→ Work item: The lines from the top of the material through the line with "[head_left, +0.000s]" are to be set down exactly. Leave the pictures out.

→ Data extract:

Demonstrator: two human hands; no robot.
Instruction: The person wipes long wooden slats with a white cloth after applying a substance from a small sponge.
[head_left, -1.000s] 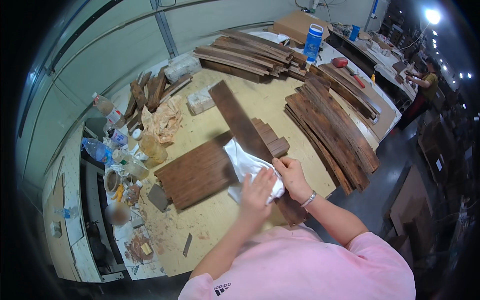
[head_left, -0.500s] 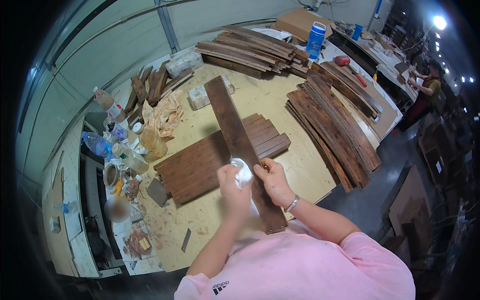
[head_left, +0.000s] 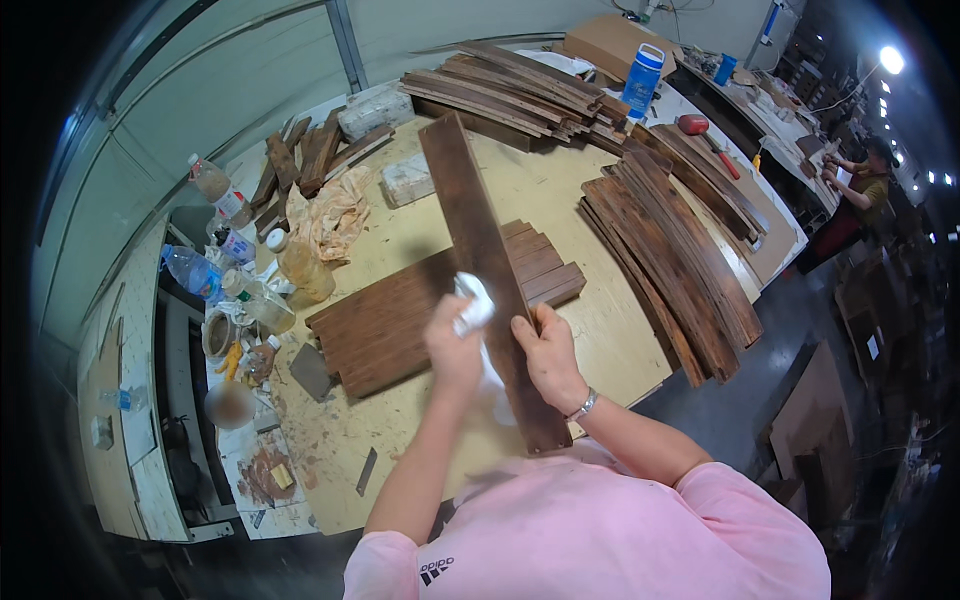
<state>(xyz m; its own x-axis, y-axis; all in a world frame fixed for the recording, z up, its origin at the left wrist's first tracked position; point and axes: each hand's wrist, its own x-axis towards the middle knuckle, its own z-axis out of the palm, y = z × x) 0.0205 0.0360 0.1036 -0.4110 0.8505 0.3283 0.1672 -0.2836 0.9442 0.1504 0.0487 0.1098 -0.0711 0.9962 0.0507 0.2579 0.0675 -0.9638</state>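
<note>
A long dark brown wooden board (head_left: 482, 235) is held tilted above the table, its near end close to my chest. My right hand (head_left: 552, 355) grips the board's right edge, thumb on the upper face and fingers hidden beneath. My left hand (head_left: 455, 350) is closed on a white cloth (head_left: 475, 303) against the board's left side; the hand is blurred, and part of the cloth hangs below it. Beneath the board lies a row of brown wooden slats (head_left: 385, 325), side by side on the table.
Stacked boards (head_left: 665, 255) lie at the right and more planks (head_left: 500, 95) at the back. Bottles (head_left: 262, 300), a crumpled rag (head_left: 330, 215) and a wrapped block (head_left: 408, 181) are on the left half. A red mallet (head_left: 708, 140) lies at back right. A co-worker (head_left: 860, 190) stands far right.
My left hand and the cloth have moved up along the board and slightly left. The board's far end has risen a little in view; my right hand keeps its grip.
</note>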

→ Exercise response:
Demonstrator: two human hands; no robot.
Instruction: The person wipes long wooden slats with a white cloth after applying a substance from a small sponge.
[head_left, -1.000s] 
[head_left, -0.500s] 
[head_left, +0.000s] 

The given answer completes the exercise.